Bipartisan Congressional Letter Urges CMS To Delay Implementation of OPPS Reduction
WASHINGTON, D.C. - (December 13, 2001) - Sharon L. Cohen, vice president of government relations for the Biotechnology Industry Organization (BIO), released a statement in support of today’s letter from a bipartisan group of Congressional members to the Centers for Medicare and Medicaid Services (CMS). The lawmakers have urged CMS to delay implementing a 68.9 percent reduction in Medicare payments for innovative medications used in the outpatient hospital setting.
“We applaud Reps. Bill Thomas (R-CA), W.J. “Billy” Tauzin (R-LA), Charles B. Rangel (D-NY), John D. Dingell (D-MI), Nancy L. Johnson (R-CT), Michael Bilirakis (R-FL), Pete Stark (D-CA) and Sherrod Brown (D-OH), and Sens. Max Baucus (D-MT) and Charles Grassley (R-IA), for requesting a delay in CMS’s implementation of the pass-through payment reduction.
“The pass-through payment pool was mandated by Congress to increase Medicare patient access to innovative treatments and technology in the outpatient hospital setting.
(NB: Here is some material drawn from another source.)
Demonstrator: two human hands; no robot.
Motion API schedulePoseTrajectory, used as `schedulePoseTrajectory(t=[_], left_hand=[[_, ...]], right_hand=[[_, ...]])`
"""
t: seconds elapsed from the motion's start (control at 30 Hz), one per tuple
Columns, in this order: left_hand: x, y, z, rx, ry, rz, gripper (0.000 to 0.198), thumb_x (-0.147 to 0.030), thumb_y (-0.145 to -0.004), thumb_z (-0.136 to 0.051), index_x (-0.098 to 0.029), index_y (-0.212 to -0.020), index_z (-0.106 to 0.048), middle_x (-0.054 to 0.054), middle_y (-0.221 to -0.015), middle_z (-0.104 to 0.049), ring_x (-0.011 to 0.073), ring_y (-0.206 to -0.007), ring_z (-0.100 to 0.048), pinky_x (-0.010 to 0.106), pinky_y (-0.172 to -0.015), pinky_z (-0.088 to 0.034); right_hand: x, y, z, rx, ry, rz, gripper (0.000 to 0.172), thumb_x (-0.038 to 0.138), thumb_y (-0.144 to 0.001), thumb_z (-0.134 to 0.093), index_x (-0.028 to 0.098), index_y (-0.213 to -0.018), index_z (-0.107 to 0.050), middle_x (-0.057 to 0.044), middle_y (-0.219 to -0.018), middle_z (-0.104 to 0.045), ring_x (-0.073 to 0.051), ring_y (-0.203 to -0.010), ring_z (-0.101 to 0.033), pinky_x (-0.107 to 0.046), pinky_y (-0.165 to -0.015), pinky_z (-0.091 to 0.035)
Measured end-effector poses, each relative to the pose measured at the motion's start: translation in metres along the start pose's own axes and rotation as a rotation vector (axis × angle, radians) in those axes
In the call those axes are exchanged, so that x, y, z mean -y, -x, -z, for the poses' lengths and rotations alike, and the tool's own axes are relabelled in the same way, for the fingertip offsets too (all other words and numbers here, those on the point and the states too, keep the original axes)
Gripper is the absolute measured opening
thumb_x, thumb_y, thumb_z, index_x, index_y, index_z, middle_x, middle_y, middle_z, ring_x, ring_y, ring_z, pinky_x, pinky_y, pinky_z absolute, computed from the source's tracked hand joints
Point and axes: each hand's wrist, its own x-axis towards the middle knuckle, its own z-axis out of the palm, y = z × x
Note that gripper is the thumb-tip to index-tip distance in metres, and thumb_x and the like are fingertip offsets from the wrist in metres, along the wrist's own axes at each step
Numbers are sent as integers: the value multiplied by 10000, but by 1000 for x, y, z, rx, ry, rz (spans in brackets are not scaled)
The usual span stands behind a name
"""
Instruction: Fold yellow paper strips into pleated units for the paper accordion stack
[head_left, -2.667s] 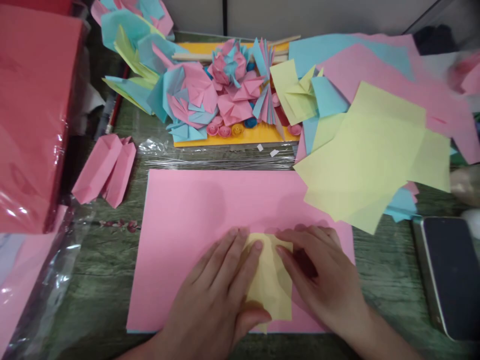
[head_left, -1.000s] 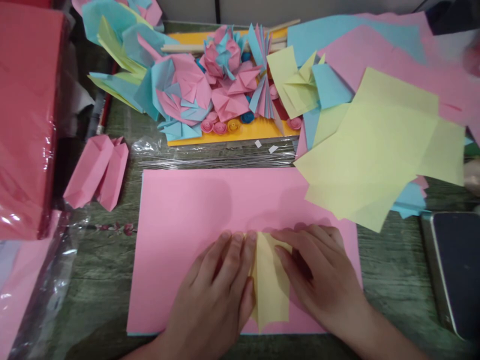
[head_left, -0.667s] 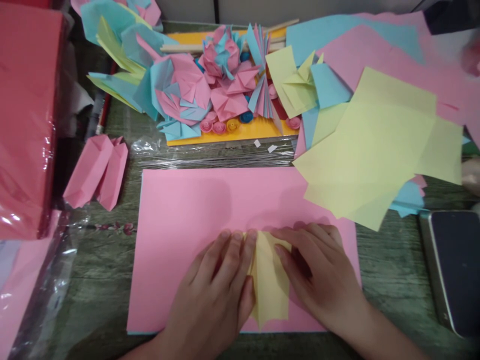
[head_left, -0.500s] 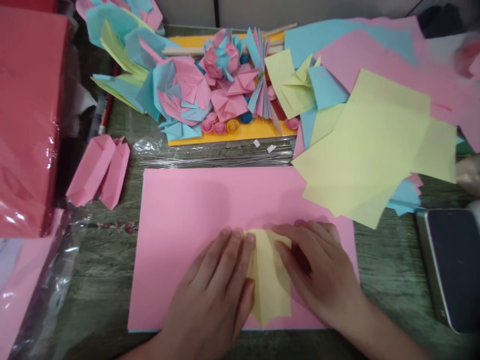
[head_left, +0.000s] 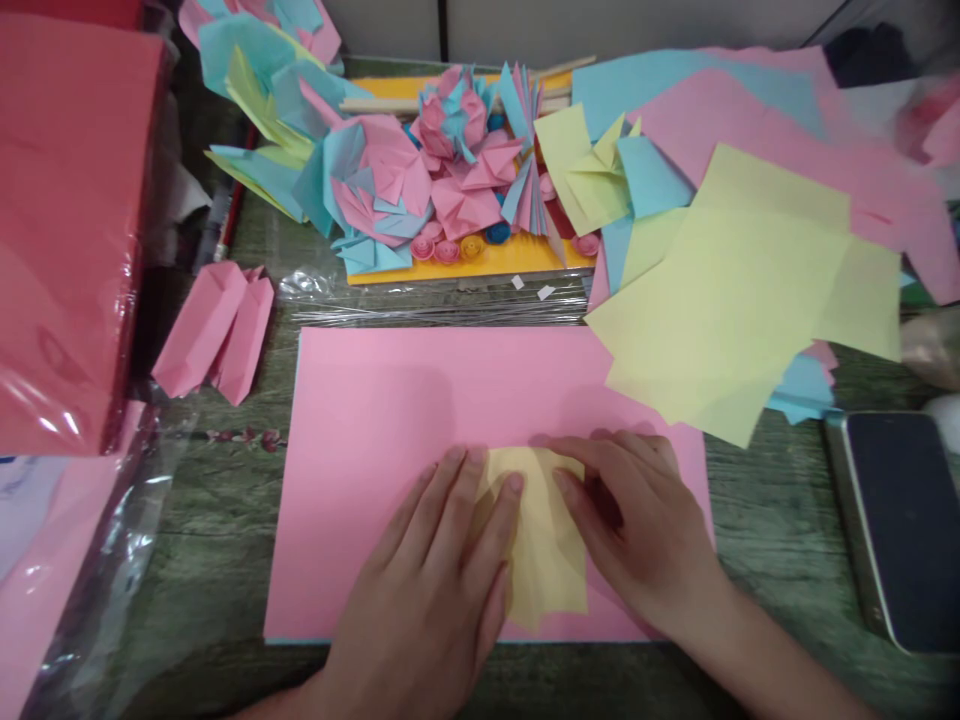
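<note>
A small yellow sheet of paper [head_left: 551,560] with lengthwise creases lies on a stack of pink paper [head_left: 367,400]. My left hand [head_left: 435,580] rests flat over its left side, fingers stretched out, the index fingertip pressing near the middle crease. At the upper right corner of the yellow paper, my right hand [head_left: 645,530] is closed, thumb and index finger pinching the edge. The left hand hides the paper's left part. The right hand's other fingers are curled and partly out of sight.
Folded pink pieces [head_left: 214,330] sit to the left, near red packs in plastic [head_left: 67,240]. Paper flowers [head_left: 390,180] and thin wires [head_left: 442,312] lie behind the stack. Large yellow sheets [head_left: 735,300] overlap its upper right corner. A phone [head_left: 900,530] rests at right.
My left index finger has shifted slightly right onto the yellow paper, parting from the other fingers, and the paper looks flatter and more spread at left. The right hand keeps its pinch.
</note>
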Motion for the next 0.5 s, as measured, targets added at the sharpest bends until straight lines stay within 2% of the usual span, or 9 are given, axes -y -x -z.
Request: schedulePoseTrajectory(t=[0.5], left_hand=[[-2,-1,0,8,-26,0,478,-316,-861,-392,-134,-1303,-403,179,-1307,-446,320,-1229,-390,423,-940,-434]], right_hand=[[1,0,0,15,1,-8,236,164,-838,-464,212,-1061,-524,6,-769,-587,-159,-770,-497,-321,-730,-326]])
“However, the 68.9 percent pro-rata reduction will bring reimbursement for such treatments and technology well below true hospital acquisition cost. This, in turn, may severely restrict Medicare patient access to potentially life-saving therapies.
“These Congressional members recognize that the CMS data used to derive the 68.9 percent reduction may be flawed, and delaying the rule’s implementation will give CMS time to correct errors and reimburse correctly.
“We stand with these members of Congress and ask CMS to delay the implementation of the pass-through payment reduction until more reliable data is obtained and examined. And, we ask the agency to recognize that patient access to innovative drugs and biologics for rare diseases will be significantly harmed if this final rule is implemented. Typically, patients that suffer from rare diseases are treated with drugs and biologics that offer no price differential due to the low patient population that they serve. Ironically, these patients would be harmed the most from the 68.9 percent pro-rata reduction, which trumps Congress’ original intent of the pass-through pool."
BIO represents more than 1,000 biotechnology companies,academic institutions, state biotechnology centers and related organizations in all 50 U.S. states and 33 other nations. BIO members are involved in the research and development of health-care, agricultural, industrial and environmental biotechnology products.